— Directions for this task —
Needed from the data below: every line from the one with "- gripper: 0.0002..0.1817" up to and including the one with "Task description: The", repeated exactly and with nothing else.

— Source material —
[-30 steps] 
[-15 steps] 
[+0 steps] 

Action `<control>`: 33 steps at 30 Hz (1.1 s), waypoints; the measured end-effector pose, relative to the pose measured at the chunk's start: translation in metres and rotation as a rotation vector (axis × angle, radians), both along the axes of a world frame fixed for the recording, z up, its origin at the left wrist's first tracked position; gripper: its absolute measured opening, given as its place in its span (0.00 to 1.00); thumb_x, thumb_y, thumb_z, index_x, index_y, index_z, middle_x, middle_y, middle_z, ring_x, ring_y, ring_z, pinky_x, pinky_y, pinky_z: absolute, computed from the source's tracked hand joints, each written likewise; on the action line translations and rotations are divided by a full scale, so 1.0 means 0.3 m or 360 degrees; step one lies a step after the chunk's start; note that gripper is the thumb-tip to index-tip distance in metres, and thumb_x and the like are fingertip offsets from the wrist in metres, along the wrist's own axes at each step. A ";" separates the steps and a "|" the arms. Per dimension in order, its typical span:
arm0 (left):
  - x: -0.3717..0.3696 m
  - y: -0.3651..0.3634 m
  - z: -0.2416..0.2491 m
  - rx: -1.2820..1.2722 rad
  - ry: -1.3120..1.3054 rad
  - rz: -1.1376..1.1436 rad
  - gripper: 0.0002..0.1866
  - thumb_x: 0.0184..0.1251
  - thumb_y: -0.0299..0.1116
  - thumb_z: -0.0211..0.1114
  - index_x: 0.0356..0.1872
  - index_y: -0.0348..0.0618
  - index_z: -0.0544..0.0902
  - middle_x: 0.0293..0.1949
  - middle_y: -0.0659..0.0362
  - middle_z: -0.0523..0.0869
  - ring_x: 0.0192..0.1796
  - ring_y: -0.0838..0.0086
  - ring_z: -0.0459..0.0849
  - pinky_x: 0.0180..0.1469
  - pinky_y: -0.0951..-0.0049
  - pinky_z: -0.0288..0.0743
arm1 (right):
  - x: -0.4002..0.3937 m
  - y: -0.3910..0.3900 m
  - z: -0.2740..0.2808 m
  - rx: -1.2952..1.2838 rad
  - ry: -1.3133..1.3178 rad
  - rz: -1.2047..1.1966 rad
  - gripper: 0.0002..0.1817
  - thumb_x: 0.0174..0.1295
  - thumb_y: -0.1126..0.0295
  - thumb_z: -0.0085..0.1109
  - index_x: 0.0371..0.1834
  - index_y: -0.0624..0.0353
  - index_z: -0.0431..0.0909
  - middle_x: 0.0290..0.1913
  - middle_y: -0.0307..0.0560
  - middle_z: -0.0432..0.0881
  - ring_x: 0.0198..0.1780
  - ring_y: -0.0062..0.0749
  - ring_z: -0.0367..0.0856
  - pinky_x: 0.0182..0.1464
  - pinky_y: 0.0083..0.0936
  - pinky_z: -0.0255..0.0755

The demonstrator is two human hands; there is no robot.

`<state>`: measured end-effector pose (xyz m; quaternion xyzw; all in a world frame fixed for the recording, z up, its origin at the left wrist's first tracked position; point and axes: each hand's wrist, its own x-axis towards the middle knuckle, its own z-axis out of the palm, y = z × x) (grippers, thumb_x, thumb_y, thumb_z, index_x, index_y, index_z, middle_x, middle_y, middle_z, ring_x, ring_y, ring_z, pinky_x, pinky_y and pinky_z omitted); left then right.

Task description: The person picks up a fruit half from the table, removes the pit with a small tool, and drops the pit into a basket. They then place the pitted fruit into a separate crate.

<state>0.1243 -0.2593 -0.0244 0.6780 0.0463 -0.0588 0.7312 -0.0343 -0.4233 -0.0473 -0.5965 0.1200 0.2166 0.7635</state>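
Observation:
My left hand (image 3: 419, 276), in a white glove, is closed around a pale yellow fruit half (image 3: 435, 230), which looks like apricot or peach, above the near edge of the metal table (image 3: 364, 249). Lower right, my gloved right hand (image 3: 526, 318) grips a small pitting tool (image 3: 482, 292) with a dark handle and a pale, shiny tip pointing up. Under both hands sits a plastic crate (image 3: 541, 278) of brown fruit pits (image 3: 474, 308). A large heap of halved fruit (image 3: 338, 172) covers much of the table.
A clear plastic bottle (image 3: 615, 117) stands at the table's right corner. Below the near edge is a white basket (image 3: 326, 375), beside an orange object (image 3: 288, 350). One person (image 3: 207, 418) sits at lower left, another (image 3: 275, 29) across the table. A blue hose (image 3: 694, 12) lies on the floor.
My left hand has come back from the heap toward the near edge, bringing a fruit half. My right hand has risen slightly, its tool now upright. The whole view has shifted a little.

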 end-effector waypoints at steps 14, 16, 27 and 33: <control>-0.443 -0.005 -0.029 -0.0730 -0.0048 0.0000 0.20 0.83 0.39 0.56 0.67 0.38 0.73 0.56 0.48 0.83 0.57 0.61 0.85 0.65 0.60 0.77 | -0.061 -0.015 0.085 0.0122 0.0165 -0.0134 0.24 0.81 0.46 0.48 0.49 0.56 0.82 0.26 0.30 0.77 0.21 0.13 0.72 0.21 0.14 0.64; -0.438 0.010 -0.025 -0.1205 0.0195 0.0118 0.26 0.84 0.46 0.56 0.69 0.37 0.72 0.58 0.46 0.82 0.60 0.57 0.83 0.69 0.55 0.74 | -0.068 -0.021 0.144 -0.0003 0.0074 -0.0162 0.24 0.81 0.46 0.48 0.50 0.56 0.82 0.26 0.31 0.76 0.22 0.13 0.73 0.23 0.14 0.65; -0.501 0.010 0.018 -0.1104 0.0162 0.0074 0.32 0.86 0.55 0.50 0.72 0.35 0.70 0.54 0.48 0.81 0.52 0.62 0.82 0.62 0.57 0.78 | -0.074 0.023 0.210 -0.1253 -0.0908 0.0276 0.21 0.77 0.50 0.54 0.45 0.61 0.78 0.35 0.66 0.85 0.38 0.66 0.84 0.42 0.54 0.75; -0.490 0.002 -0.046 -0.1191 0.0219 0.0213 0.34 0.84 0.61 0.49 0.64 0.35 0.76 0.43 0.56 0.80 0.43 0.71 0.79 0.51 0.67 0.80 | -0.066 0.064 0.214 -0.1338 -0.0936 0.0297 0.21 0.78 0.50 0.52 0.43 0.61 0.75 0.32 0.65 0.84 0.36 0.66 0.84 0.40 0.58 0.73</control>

— Result below —
  - gripper: 0.0002..0.1817
  - thumb_x: 0.0174..0.1295
  - thumb_y: -0.1126..0.0295
  - thumb_z: -0.0085..0.1109
  - index_x: 0.0371..0.1834
  - index_y: -0.0624..0.0353
  - index_z: -0.0431..0.0909
  - middle_x: 0.0290..0.1913
  - middle_y: -0.0307..0.0560
  - middle_z: -0.0432..0.0881
  - ring_x: 0.0198..0.1780
  - ring_y: -0.0062..0.0749
  - ring_z: -0.0367..0.0856
  - pinky_x: 0.0182..0.1464
  - pinky_y: 0.0083..0.0936
  - pinky_z: -0.0255..0.0755

The demonstrator is two human hands; there is no robot.

`<state>`: measured end-effector pose (xyz m; quaternion xyzw; all in a world frame fixed for the recording, z up, its origin at the left wrist's first tracked position; point and axes: each hand's wrist, its own x-axis towards the middle knuckle, its own z-axis out of the palm, y = z × x) (grippers, thumb_x, thumb_y, thumb_z, index_x, index_y, index_z, middle_x, middle_y, middle_z, ring_x, ring_y, ring_z, pinky_x, pinky_y and pinky_z omitted); left then right.

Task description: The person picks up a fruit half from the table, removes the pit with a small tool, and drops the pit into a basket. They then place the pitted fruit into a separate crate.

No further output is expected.